Job creation ended 2018 on a powerful note, with nonfarm payrolls surging by 312,000 in December though the unemployment rate rose to 3.9 percent....And if you dig into the actual report, pretty much everything went right in December, and the previous months were also better than first reported.
In addition to the big job gains, wages jumped 3.2 percent from a year ago and 0.4 percent over the previous month. The year-over-year increase is tied with October for the best since April 2009. The average work week rose 0.1 hour to 34.5 hours.
Economists surveyed by Dow Jones had been expecting job growth of just 176,000, though they projected the unemployment rate to fall to 3.6 percent. The wage number also was well above expectations of 3 percent on the year and 0.3 percent from November.
Total nonfarm payroll employment increased by 312,000 in December. Job gains occurred in health care, food services and drinking places, construction, manufacturing, and retail trade. Payroll employment rose by 2.6 million in 2018, compared with a gain of 2.2 million in 2017….That 2.64 million increase in 2018 is the best since 2.71 million jobs were added in 2015, and a noticeable step up from the 2.19 million that were added in 2017. That’s something I would not have bet on with unemployment already down to 4.1% going into 2018, and should make you wonder how much can be squeezed out of this economy (cough-BUBBLE-cough).
The change in total nonfarm payroll employment for November was revised up from +155,000 to +176,000, and the change for October was revised up from +237,000 to +274,000. With these revisions, employment gains in October and November combined were 58,000 more than previously reported.
(Monthly revisions result from additional reports received from businesses and government agencies since the last published estimates and from the recalculation of seasonal factors.) After revisions, job gains have averaged 254,000 per month over the last 3 months.
Speaking of the unemployment rate, even though it rose from 3.7% to 3.9% was for the “good reason” – the number of people listed as employed increased by 142,000, but the labor force rose by 419,000. Which led to this note in the report.
The labor force participation rate, at 63.1 percent, changed little in December, and the employment-population ratio was 60.6 percent for the third consecutive month.
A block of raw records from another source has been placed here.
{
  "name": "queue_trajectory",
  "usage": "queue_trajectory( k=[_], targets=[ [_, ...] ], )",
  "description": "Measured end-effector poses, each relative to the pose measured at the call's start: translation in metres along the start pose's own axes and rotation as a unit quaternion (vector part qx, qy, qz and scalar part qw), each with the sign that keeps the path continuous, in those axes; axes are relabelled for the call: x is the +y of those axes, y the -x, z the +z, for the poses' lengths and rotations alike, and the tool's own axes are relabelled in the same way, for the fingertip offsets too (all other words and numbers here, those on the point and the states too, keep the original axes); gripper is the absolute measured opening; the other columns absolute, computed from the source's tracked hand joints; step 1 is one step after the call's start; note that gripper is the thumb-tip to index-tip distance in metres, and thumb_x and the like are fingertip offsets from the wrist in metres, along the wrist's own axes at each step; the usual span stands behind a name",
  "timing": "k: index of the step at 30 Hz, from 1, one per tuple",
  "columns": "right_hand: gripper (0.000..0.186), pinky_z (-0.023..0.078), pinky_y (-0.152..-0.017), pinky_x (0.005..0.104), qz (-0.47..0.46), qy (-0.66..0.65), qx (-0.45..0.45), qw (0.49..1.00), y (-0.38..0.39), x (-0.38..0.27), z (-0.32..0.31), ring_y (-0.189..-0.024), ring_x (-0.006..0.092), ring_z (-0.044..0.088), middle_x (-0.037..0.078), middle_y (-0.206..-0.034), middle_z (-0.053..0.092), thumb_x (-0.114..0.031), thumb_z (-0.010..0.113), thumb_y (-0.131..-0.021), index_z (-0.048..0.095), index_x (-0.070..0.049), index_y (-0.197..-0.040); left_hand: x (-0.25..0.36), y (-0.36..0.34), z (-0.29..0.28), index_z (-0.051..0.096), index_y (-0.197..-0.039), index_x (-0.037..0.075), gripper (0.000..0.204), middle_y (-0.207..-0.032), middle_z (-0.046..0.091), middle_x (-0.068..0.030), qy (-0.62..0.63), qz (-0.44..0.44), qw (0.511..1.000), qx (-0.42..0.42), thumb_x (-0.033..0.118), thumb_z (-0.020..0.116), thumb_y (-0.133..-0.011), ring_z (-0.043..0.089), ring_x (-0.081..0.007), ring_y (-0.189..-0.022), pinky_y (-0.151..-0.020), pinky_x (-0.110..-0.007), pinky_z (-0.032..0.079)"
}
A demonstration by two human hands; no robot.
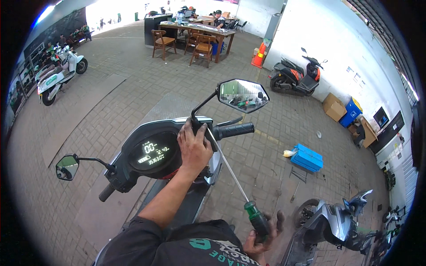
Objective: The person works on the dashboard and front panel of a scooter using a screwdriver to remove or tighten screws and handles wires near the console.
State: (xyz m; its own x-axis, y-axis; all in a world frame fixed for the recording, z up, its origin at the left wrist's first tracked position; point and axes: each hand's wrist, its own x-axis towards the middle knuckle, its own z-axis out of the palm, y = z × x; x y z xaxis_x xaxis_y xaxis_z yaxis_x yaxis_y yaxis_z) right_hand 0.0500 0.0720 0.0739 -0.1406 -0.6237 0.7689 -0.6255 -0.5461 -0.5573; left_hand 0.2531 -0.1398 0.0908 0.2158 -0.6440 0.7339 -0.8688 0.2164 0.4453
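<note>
A scooter's handlebar with a lit digital dashboard point(153, 150) is in front of me. My left hand point(194, 148) reaches across to its right side, its fingers curled over the black switch housing point(209, 122) beneath the right mirror's stem. In my right hand point(262, 237), low in the view, is the green and black handle of a long screwdriver point(235, 184). Its shaft slants up to the left, and the tip ends by my left fingers, where they partly hide it. The right mirror point(244, 95) and right grip point(235, 130) are just beyond that hand.
To the right lie a blue toolbox point(307, 157) and a parked silver scooter point(335, 221). A black and orange scooter point(297, 75) stands by the white wall, near a traffic cone point(258, 55) and a cardboard box point(333, 106). Farther off are a white scooter point(62, 77) and a wooden table point(199, 29) where a person sits.
</note>
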Motion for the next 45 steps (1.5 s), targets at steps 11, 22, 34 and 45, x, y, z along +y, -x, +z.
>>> queue_trajectory(
  k=[11,22,34,45],
  targets=[
    [0.064,0.049,-0.051,0.0266,0.484,-0.319,-0.206,0.788,-0.06,-0.004,-0.027,-0.071,0.0221,0.061,0.017,-0.096,0.059,-0.018,0.07,-0.07,0.041,0.008,-0.121,0.012,-0.013,-0.001,0.056,-0.102,0.002,0.033,-0.119,0.04,-0.0217,0.004,-0.076,0.997,-0.03,0.01,0.051,-0.07,0.036,-0.0366,-0.113,-0.096,-0.047,0.027],
    [0.05,0.046,-0.073,0.029,0.184,0.021,-0.275,0.943,-0.033,-0.036,-0.063,-0.082,0.0239,0.061,0.016,-0.09,0.062,-0.008,0.072,-0.057,0.059,0.0,-0.105,0.023,0.016,-0.036,0.055,-0.086,-0.002,0.019,-0.093,0.056,-0.0172,0.281,-0.243,0.928,0.021,0.017,0.058,-0.079,0.053,-0.0252,-0.088,-0.079,-0.035,0.04],
    [0.042,0.046,-0.077,0.035,0.338,-0.025,-0.464,0.819,0.104,-0.046,-0.056,-0.089,0.0314,0.057,0.014,-0.099,0.059,-0.025,0.066,-0.072,0.058,-0.016,-0.111,-0.122,0.265,-0.065,0.052,-0.091,-0.004,0.016,-0.083,0.055,-0.0085,0.31,-0.586,0.74,-0.115,0.002,0.055,-0.076,0.054,-0.0162,-0.07,-0.062,-0.029,0.044],
    [0.038,0.044,-0.081,0.0336,0.489,-0.018,-0.375,0.787,0.149,-0.002,-0.105,-0.091,0.0299,0.056,0.015,-0.1,0.057,-0.011,0.062,-0.074,0.056,-0.004,-0.11,-0.139,0.304,-0.063,0.057,-0.084,-0.005,0.01,-0.073,0.059,-0.0101,0.216,-0.619,0.728,-0.2,-0.001,0.056,-0.076,0.057,-0.0169,-0.06,-0.051,-0.028,0.046]
  ],
)
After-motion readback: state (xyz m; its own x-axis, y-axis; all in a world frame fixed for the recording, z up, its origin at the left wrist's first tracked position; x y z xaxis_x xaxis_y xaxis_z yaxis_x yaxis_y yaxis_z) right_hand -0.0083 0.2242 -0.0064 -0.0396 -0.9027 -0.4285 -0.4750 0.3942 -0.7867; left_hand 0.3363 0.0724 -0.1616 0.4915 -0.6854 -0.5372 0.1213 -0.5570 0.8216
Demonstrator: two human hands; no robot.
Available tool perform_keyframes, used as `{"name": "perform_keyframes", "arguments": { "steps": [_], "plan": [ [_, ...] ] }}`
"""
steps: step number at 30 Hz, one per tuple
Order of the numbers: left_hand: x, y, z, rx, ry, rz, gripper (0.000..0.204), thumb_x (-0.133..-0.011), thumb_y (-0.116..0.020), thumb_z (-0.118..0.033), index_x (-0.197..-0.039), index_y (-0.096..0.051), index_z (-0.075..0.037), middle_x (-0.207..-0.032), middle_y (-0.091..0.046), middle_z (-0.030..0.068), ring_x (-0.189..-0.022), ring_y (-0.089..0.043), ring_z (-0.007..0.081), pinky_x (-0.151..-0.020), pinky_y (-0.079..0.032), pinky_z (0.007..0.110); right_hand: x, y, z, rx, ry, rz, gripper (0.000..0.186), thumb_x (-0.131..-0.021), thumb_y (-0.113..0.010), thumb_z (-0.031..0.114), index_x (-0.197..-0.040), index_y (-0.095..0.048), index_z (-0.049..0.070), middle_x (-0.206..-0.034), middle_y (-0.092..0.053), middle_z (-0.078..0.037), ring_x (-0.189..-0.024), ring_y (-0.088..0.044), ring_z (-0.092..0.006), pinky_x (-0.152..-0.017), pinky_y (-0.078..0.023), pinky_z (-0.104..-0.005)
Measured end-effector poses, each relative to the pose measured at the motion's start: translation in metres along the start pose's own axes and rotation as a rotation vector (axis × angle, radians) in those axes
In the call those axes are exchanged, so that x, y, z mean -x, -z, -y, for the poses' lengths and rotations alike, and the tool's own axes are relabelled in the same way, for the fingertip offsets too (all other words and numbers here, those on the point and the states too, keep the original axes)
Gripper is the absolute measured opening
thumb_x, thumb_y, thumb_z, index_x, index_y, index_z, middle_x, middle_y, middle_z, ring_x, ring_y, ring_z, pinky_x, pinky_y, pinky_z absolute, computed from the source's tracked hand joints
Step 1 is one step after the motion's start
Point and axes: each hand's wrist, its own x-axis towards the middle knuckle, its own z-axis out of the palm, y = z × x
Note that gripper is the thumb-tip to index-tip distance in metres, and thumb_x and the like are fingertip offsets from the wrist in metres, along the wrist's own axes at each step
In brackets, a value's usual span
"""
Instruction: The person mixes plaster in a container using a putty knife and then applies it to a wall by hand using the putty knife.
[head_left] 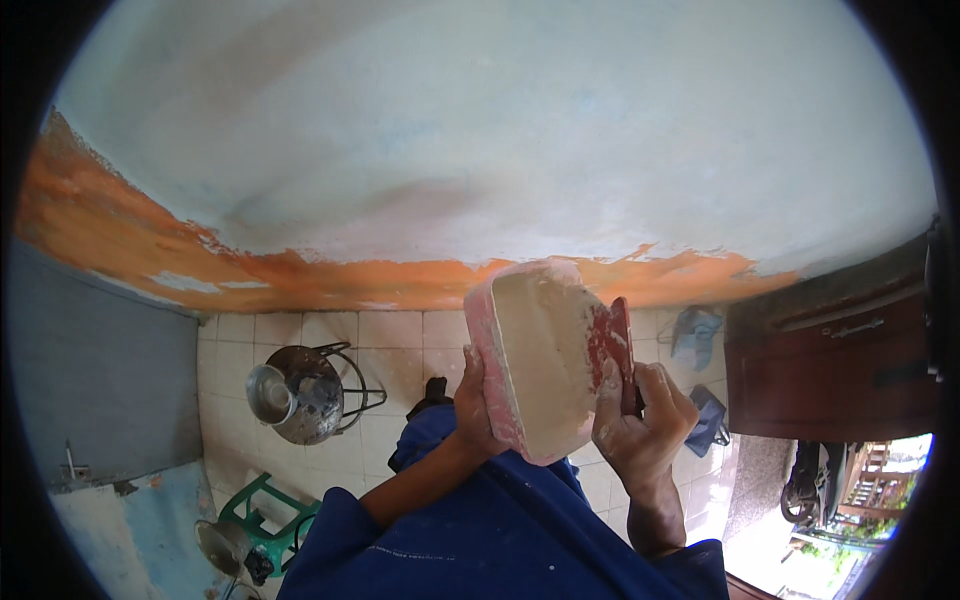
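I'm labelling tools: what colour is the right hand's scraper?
The scraper is red with pale smears; the head view shows it.

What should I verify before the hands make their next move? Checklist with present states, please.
1. Left hand supporting the pink tub: ok.
2. Right hand holding the red scraper: ok.
3. Pale paste in the tub: ok.
4. Scraper free of smears: not ok, pale residue on it.
5. Round stool apart from both hands: ok.
6. Paste thick enough: cannot tell.
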Motion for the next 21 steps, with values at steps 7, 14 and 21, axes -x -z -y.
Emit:
{"name": "perform_keyframes", "arguments": {
  "steps": [7, 14, 21],
  "plan": [
    [-0.002, 0.005, 0.004, 0.002, 0.031, -0.033, 0.067, -0.097, -0.033, -0.056, -0.144, -0.028, -0.007, -0.138, -0.046, 0.0155, -0.125, -0.048, 0.0305, -0.104, -0.041, 0.049, -0.004, -0.014, 0.000, -0.032, -0.046, 0.005, 0.010, -0.074, -0.065, -0.002, -0.080, -0.057, 0.001, -0.062, -0.054, -0.013, -0.047, -0.056, -0.0293, -0.043, -0.043, -0.0372],
    [-0.002, 0.006, 0.006, 0.075, 0.070, 0.053, 0.068, -0.097, -0.034, -0.055, -0.143, -0.030, -0.006, -0.138, -0.046, 0.0163, -0.125, -0.049, 0.0309, -0.104, -0.041, 0.049, -0.002, -0.037, -0.007, -0.097, -0.086, -0.003, 0.015, -0.075, -0.066, 0.000, -0.069, -0.052, -0.001, -0.056, -0.048, -0.014, -0.043, -0.046, -0.0262, -0.044, -0.038, -0.0340],
    [0.000, 0.013, 0.003, -0.018, 0.029, -0.026, 0.067, -0.097, -0.035, -0.055, -0.142, -0.032, -0.006, -0.135, -0.049, 0.0164, -0.122, -0.051, 0.0314, -0.104, -0.042, 0.048, 0.008, -0.036, -0.004, -0.117, -0.037, 0.070, 0.015, -0.074, -0.068, 0.001, -0.070, -0.054, 0.001, -0.057, -0.049, -0.015, -0.046, -0.053, -0.0306, -0.043, -0.039, -0.0352]
  ]
}}
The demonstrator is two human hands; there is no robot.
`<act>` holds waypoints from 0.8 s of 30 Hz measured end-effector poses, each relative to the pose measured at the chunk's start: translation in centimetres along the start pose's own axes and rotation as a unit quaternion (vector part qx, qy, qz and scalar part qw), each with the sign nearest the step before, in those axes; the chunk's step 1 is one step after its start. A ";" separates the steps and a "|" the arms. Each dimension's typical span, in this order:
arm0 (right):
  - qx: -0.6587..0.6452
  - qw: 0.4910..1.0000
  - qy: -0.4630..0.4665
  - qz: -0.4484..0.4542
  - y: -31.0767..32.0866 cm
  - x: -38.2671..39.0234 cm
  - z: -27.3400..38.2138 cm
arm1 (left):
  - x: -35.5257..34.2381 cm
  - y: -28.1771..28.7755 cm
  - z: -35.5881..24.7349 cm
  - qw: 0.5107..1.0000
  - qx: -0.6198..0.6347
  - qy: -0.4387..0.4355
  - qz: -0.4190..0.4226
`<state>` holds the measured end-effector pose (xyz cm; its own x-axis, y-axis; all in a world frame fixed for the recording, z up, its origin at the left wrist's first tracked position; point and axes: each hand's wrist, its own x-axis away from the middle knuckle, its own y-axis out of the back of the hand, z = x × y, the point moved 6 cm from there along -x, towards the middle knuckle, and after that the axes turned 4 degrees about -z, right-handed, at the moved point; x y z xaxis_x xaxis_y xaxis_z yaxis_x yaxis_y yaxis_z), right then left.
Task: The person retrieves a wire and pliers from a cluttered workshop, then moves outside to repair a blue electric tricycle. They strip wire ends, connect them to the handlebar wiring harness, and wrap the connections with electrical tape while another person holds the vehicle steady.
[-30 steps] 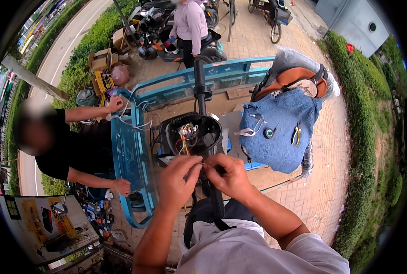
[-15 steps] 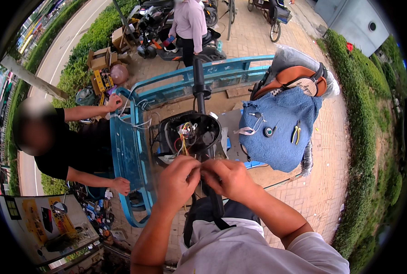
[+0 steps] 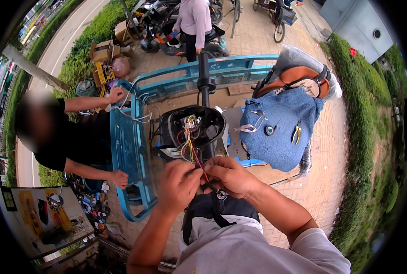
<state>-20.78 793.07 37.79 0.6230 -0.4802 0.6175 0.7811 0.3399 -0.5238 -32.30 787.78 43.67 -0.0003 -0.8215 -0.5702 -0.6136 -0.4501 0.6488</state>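
A thin red wire (image 3: 199, 162) runs down from a bundle of coloured wires (image 3: 189, 132) to my fingers. My left hand (image 3: 179, 185) is closed in a pinch at the wire's left side. With thumb and forefinger pressed together, my right hand (image 3: 231, 176) grips the same wire just beside it. The wire's lower end is hidden among the fingers. Just beyond my hands sits an open black handlebar housing (image 3: 169, 128) with the wires and connectors inside. Its handlebar, with a black grip (image 3: 204, 68), extends away from me.
A blue metal cart frame (image 3: 121, 155) surrounds the handlebar. On the right, a blue towel (image 3: 281, 150) carries yellow-handled pliers (image 3: 296, 132), a roll of tape (image 3: 269, 130) and a key (image 3: 257, 113). A person in black (image 3: 80, 137) sits at left, one hand on the frame.
My hands have parted slightly, and the red wire now shows between them. More of the coloured wires hang out of the housing. The view has shifted a little.
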 end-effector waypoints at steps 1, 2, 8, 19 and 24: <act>-0.036 0.999 -0.014 -0.010 -0.3 0.1 -0.2 | 0.5 0.0 0.0 1.000 -0.012 -0.002 0.004; -0.072 0.997 -0.028 -0.019 -0.5 0.2 -0.5 | 0.7 0.1 -0.1 1.000 -0.022 0.011 0.003; -0.104 0.990 0.068 -0.061 -0.2 -0.3 -2.0 | 1.8 -0.5 -0.9 0.967 0.092 0.228 -0.062; 0.382 0.806 0.439 -0.106 -0.5 2.0 2.9 | 5.0 -4.6 2.4 0.693 0.476 0.531 -0.105; 0.437 0.756 0.480 -0.092 -1.2 2.8 3.5 | 4.4 -4.2 2.3 0.710 0.448 0.536 -0.087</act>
<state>-19.82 794.12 42.20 0.5109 -0.8070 -0.2961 0.8414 0.3989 0.3646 -31.50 786.90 37.27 0.4435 -0.7912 0.4212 -0.7873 -0.5684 -0.2388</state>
Both measures were up by 0.4 percentage point over the year.The stock market took off in relief that the economy wasn’t yet in a nose dive, with the DOW gaining back all of the 660 points it lost on Thursday, and added 86 points on top of that.
The bond markets also reflected this, as the 10-year note moved back to near Wednesday’s level of 2.66% after going all the way down to 2.55% on Thursday and nearly took us to the “2-year vs 10-year” inversion that has predicted every recession in the last 40 years. Some of the yield curve is still inverted, but not as severely as it was on Thursday.
Digging further into the number, the job gains were broad-based in both goods and services.
Seasonally-adjusted job gains, December 2018
Health Care +50,200
Accomodation and Food Services +48,700
Administrative and Support Services +23,000
The upward revisions to prior months also should offer relief of fears of 2018 ending on an economic down note outside of Wall Street. But it also means that Wisconsin will likely end up even farther behind during the Age of Fitzwalkerstan than we thought, as it pushes the Walker jobs gap to just below 150,000, and means we needed to add another 6,500 jobs in December just to keep pace.
And that's why I don’t want to hear any member of WisGOP crowing “See? Lower taxes make our economy work faster!” Partly because the came at the expense of exploding budget deficits that we are literally going to have to pay back with interest in the coming years. And while the job and GDP growth for 2018 is likely to be impressive, it falls short of the growth that the country had in 2014 and 2015, as Paul Krugman noted.
All this suggests that the growth spurt in the 2nd and 3rd quarters was no more durable -- and less impressive! -- than the growth spurt in mid-2014, which I don't remember anyone hailing as an Obama boom 4/ pic.twitter.com/7tumfV90xN— Paul Krugman (@paulkrugman) January 3, 2019
I don’t want to hear a WisGOP say a damn word because we have tried the trickle-down/deregulate/suppress wages game here for the last 8 years, and you see the failure in that 150,000-job gap. And given the numbers we have seen so far from both the monthly reports and the “gold standard” QCEW, we likely continued with below-trend job growth for 2018.
And while the topline numbers might make one think things are as good as it gets with these jobs figures (your personal situation may vary), there is one ironic downside to these decent job numbers at the end of 2018. As this strong job burst in December makes the inevitable cutback more severe. Because the more the Bubble is inflated, the more that goes out as it bursts.
When that bubble does pop, any positive numbers Wisconsin may have will turn quickly, barring a sizable change in course with Governor Evers first budget. If the gerrymandered WisGOP Legislature compounds the economic mess with inaction and cuts in the fact of the deflation that the GOP's Tax Scam in DC will cause (and they likely will try), they have to be ones to pay the price, along with the Congress members that cynically tried a one-time bump before the 2018 mditerms that will bite us in 2019 and 2020.